* Work item *
In the records below, find each line that holds "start" and return it.

Data excerpts:
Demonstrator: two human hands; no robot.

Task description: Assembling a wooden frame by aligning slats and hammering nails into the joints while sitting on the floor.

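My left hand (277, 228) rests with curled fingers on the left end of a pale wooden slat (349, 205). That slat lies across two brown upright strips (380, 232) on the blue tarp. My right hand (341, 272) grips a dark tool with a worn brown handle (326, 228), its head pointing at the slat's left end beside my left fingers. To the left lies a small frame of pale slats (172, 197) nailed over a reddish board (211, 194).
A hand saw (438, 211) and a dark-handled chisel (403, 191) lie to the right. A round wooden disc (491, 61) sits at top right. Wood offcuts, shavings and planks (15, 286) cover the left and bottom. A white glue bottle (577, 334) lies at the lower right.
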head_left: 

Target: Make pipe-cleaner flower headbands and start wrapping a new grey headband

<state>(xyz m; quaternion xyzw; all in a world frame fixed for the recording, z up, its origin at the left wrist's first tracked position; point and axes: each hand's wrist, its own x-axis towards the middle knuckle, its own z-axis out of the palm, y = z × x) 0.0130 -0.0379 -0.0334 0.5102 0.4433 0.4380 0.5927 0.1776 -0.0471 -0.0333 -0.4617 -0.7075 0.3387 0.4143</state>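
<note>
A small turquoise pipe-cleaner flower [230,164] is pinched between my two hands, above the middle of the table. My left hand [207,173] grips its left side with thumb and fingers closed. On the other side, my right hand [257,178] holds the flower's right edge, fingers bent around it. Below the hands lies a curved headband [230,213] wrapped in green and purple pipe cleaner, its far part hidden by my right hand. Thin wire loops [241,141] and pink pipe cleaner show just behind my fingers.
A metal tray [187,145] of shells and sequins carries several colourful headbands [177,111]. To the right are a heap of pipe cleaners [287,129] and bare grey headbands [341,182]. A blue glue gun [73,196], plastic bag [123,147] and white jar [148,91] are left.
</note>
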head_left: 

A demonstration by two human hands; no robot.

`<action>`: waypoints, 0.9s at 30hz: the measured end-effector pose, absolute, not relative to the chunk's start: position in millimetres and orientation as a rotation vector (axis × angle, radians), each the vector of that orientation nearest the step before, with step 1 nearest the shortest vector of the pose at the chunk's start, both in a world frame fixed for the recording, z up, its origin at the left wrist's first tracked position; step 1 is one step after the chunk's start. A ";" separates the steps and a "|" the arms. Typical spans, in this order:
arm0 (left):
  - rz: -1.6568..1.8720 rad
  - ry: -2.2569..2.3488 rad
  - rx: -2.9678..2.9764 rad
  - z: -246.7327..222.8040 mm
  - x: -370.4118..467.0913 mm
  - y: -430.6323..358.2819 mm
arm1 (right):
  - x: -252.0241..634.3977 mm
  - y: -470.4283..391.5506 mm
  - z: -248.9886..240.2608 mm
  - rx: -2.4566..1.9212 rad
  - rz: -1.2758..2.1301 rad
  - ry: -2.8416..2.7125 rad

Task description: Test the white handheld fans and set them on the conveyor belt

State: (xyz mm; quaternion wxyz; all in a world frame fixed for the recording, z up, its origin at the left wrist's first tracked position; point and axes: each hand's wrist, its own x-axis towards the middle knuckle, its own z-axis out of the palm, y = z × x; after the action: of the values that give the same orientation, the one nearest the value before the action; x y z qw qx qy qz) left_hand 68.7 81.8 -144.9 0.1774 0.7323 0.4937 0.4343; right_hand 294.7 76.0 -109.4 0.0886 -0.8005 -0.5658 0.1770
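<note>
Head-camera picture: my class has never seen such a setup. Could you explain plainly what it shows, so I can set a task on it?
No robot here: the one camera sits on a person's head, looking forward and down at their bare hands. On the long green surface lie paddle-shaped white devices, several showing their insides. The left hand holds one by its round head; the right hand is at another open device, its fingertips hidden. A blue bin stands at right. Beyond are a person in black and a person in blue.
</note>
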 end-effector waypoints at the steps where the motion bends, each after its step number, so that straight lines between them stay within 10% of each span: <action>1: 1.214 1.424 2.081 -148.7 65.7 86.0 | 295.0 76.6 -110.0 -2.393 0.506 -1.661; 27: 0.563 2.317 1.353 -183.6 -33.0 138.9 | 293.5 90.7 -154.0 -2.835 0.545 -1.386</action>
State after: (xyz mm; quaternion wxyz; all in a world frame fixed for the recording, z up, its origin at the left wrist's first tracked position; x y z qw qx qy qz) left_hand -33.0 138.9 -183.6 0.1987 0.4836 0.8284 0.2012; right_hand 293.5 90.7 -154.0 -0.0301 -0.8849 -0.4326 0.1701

* Task response *
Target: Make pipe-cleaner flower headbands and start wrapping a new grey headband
`<action>`: waypoints, 0.9s at 30hz: the measured end-effector pose, absolute, not relative to the chunk's start: position in millimetres and orientation as a rotation vector (axis × angle, radians), each the vector of that orientation nearest the step before, with step 1 nearest the shortest vector of the pose at the chunk's start, both in a world frame fixed for the recording, z up, its origin at the left wrist's first tracked position; step 1 is one step after the chunk's start. A ";" separates the steps and a "|" the arms. Typical spans, in this order:

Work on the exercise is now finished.